Renewable energy incentives will be based on generation
on september 16, the Central Electricity Regulatory Commission issued the regulations for fixing tariff on electricity generated from renewable energy sources like solar power and wind.
The regulations specify that government incentives for renewable energy will be based on actual production and not on capacity. The former system of incentives gave tax breaks on investment but it turned out that power generated was not commensurate with investment. The regulations also specify the investment costs for different types of power plants.
The cost has been worked out at Rs 170 per watt (W) for solar power plants, Rs 50/W for small hydel projects, Rs 51.5/W for wind projects and Rs 45/W for biomass projects. The regulatory body assured that companies setting up renewable energy plants will get 19 to 24 per cent annual returns on investment.These norms will determine the rate at which states purchase power from the companies. Earlier, state governments negotiated the purchase rates directly with the companies.
Once the tariffs are fixed, they would remain unchanged for 13 years. But in the case of solar power, tariffs will be fixed for 25 years; for small hydel projects, the period will be 35 years.

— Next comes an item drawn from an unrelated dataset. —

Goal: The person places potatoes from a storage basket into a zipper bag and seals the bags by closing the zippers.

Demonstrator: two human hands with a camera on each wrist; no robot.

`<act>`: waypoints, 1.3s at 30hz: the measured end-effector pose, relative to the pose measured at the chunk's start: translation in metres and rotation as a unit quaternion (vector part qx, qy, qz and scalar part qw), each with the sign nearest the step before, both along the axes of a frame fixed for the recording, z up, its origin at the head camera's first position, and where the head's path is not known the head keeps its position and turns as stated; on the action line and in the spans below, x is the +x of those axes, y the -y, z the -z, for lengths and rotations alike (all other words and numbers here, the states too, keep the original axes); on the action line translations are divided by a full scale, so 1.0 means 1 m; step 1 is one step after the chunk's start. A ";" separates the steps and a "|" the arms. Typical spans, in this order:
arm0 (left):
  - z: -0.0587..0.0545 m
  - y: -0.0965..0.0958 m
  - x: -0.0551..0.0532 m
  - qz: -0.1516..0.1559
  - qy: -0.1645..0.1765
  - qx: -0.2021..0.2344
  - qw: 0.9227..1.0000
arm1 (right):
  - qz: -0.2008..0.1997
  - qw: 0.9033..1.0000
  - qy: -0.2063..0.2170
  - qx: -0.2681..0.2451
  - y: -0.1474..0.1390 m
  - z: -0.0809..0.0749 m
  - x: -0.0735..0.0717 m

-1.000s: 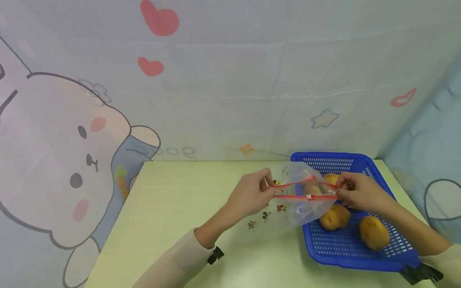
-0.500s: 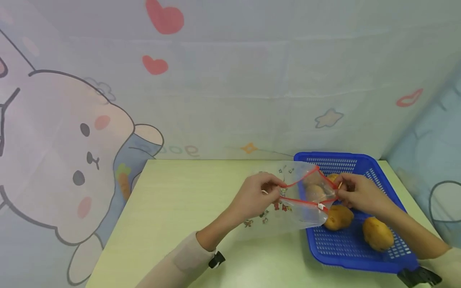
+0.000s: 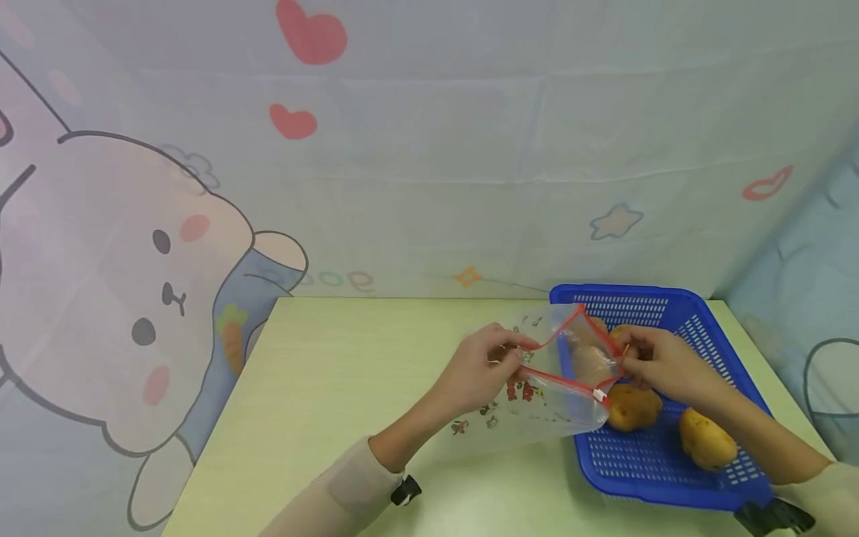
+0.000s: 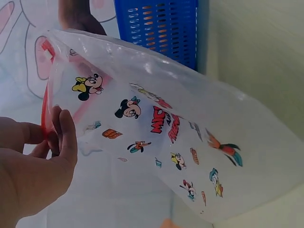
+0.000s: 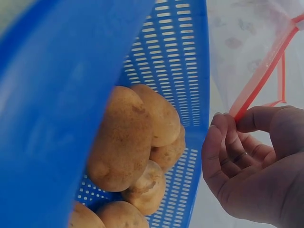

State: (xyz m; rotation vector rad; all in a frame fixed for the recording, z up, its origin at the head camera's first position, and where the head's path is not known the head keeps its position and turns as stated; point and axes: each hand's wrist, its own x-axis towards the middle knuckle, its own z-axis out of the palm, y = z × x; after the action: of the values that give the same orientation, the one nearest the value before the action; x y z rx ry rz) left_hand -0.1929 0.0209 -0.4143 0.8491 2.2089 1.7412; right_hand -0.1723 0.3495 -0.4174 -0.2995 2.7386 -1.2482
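A clear zip bag [image 4: 190,142] with cartoon prints and a red zip edge is held sideways, its mouth spread apart and facing the basket. My left hand [image 3: 478,367] pinches the red edge on the mouth's left side. Across from it, my right hand [image 3: 664,364] pinches the red edge between thumb and fingers, as the right wrist view shows. A white slider [image 3: 599,395] sits at the near corner of the zip. Behind the see-through film, potatoes [image 5: 126,142] lie in the blue basket [image 3: 584,447]; the bag overlaps some of them in the head view.
The basket stands at the right end of the pale table [image 3: 335,388], with one potato [image 3: 707,440] near its front right. A printed cloth [image 3: 429,149] hangs behind the table. Dark straps circle both sleeves near the wrists.
The bag's mouth has gone from a narrow slit to a wide opening. My left hand has shifted slightly right in view, and the slider corner has dropped lower.
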 end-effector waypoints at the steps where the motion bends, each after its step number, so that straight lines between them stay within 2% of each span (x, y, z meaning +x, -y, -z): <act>1: 0.001 0.000 0.000 0.003 -0.002 -0.003 1.000 | -0.001 1.000 -0.001 -0.002 0.001 0.000 0.000; 9: 0.008 -0.003 0.001 0.048 -0.019 -0.014 0.999 | 0.004 1.000 0.003 -0.009 0.002 0.005 -0.001; 10: 0.009 -0.004 0.001 0.053 -0.031 -0.015 0.998 | 0.004 1.000 0.004 -0.007 0.002 0.005 -0.001; 12: 0.011 -0.007 0.002 0.056 -0.080 -0.030 0.995 | 0.006 1.000 0.005 -0.008 0.003 0.004 -0.001; 14: 0.011 -0.010 0.003 0.055 -0.147 -0.056 0.986 | 0.004 1.000 0.004 -0.007 0.004 0.003 -0.001; 17: 0.009 -0.015 0.003 0.043 -0.247 -0.100 0.963 | 0.004 1.000 0.007 -0.010 0.004 0.003 -0.001; 19: 0.007 -0.019 0.003 0.038 -0.288 -0.126 0.949 | 0.003 1.000 0.005 -0.010 0.004 0.004 -0.001; 22: 0.002 -0.027 0.001 0.040 -0.317 -0.157 0.934 | 0.004 1.000 0.003 -0.010 0.004 0.003 -0.001; 28: -0.002 -0.041 -0.004 0.052 -0.338 -0.220 0.914 | 0.000 1.000 0.002 -0.005 0.006 0.003 0.001; 30: -0.002 -0.043 -0.006 0.055 -0.338 -0.236 0.909 | -0.001 1.000 0.003 -0.005 0.007 0.002 0.001; 33: -0.001 -0.044 -0.007 0.056 -0.319 -0.247 0.913 | -0.001 1.000 0.002 -0.007 0.008 0.001 0.002; 35: 0.001 -0.043 -0.007 0.054 -0.298 -0.241 0.922 | -0.002 1.000 0.000 -0.008 0.007 0.001 0.002; 39: 0.003 -0.038 -0.008 0.055 -0.264 -0.199 0.942 | -0.005 1.000 -0.011 -0.008 0.004 0.001 0.001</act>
State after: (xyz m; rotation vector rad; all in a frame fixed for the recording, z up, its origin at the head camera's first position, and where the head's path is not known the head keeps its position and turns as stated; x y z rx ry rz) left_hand -0.2007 0.0591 -0.4170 1.4156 2.6381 1.0303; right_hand -0.1715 0.3454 -0.4188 -0.3287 2.7427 -1.2725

Commission officials said the regulations have been framed keeping in view the Prime Minister's National Action Plan on Climate Change. The national plan stipulates that minimum five per cent energy purchased by states must be from renewable energy from 2010 onwards; this should be increased by one per cent every year till 2020. The new norms are meant to prevent companies over-declaring costs and ensure optimum utilization of capacity.